* WORK TASK
The answer must be the full listing, reproduced without any change.
[SUPPLIED INFORMATION]
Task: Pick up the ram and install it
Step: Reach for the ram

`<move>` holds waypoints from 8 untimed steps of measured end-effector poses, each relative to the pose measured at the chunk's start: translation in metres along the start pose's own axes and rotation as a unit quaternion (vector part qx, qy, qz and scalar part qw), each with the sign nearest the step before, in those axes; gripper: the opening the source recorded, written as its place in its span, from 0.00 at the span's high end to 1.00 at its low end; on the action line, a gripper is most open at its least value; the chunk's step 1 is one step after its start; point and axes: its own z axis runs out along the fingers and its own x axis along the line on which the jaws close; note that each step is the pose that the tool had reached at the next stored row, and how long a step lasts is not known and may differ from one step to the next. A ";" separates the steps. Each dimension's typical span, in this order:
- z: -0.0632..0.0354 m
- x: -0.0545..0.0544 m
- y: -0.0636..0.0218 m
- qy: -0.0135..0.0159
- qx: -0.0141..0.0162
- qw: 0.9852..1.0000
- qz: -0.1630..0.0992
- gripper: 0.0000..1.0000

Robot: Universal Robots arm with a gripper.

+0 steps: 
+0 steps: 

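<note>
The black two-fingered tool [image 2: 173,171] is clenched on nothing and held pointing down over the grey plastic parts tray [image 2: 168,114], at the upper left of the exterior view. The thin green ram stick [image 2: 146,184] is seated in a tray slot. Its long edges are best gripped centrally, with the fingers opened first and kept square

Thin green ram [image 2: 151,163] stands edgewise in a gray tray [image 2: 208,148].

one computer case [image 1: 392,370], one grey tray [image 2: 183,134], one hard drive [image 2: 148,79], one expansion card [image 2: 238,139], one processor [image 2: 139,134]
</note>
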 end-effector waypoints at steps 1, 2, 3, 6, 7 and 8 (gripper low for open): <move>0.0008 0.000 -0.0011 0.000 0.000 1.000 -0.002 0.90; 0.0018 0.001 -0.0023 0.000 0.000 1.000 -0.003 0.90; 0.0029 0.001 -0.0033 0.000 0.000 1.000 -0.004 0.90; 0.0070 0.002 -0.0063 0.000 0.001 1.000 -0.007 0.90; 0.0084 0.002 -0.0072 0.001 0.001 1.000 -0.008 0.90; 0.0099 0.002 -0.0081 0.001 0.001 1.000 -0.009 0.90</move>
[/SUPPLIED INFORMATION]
* EXPECTED ANSWER
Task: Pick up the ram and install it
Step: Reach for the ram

`<move>` holds waypoints from 8 untimed steps of measured end-effector poses, each relative to the pose measured at the chunk's start: translation in metres along the start pose's own axes and rotation as a unit quaternion (vector part qx, qy, qz and scalar part qw), each with the sign nearest the step before, in those axes; gripper: the opening the source recorded, written as its place in its span, from 0.00 at the span's high end to 1.00 at its low end; on the action line, a gripper is most open at its least value; the chunk's step 1 is one step after its start; point and axes: its own z axis runs out along the fingers and its own x axis along the line on which the jaws close; note that each step is the pose that the tool had reached at the next stored row, and how long a step lasts is not known and may differ from one step to the next. A ";" separates the steps. Each dimension's typical span, in this order:
- z: -0.0632..0.0354 m
- x: -0.0545..0.0544 m
- y: -0.0636..0.0218 m
- qy: -0.0135..0.0159
- qx: -0.0141..0.0162
- qw: 0.9852..1.0000
- qz: -0.1630..0.0992
- gripper: 0.0000..1.0000

Robot: Universal Robots arm with a gripper.

+0 steps: 
+0 steps: 

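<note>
The black two-fingered tool [image 2: 173,171] is clenched on nothing and held pointing down over the grey plastic parts tray [image 2: 168,114], at the upper left of the exterior view. The thin green ram stick [image 2: 146,184] is seated in a tray slot. Its long edges are best gripped centrally, with the fingers opened first and kept square

Thin green ram [image 2: 151,163] stands edgewise in a gray tray [image 2: 208,148].

one computer case [image 1: 392,370], one grey tray [image 2: 183,134], one hard drive [image 2: 148,79], one expansion card [image 2: 238,139], one processor [image 2: 139,134]
</note>
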 end-effector waypoints at steps 1, 2, 3, 6, 7 and 8 (gripper low for open): <move>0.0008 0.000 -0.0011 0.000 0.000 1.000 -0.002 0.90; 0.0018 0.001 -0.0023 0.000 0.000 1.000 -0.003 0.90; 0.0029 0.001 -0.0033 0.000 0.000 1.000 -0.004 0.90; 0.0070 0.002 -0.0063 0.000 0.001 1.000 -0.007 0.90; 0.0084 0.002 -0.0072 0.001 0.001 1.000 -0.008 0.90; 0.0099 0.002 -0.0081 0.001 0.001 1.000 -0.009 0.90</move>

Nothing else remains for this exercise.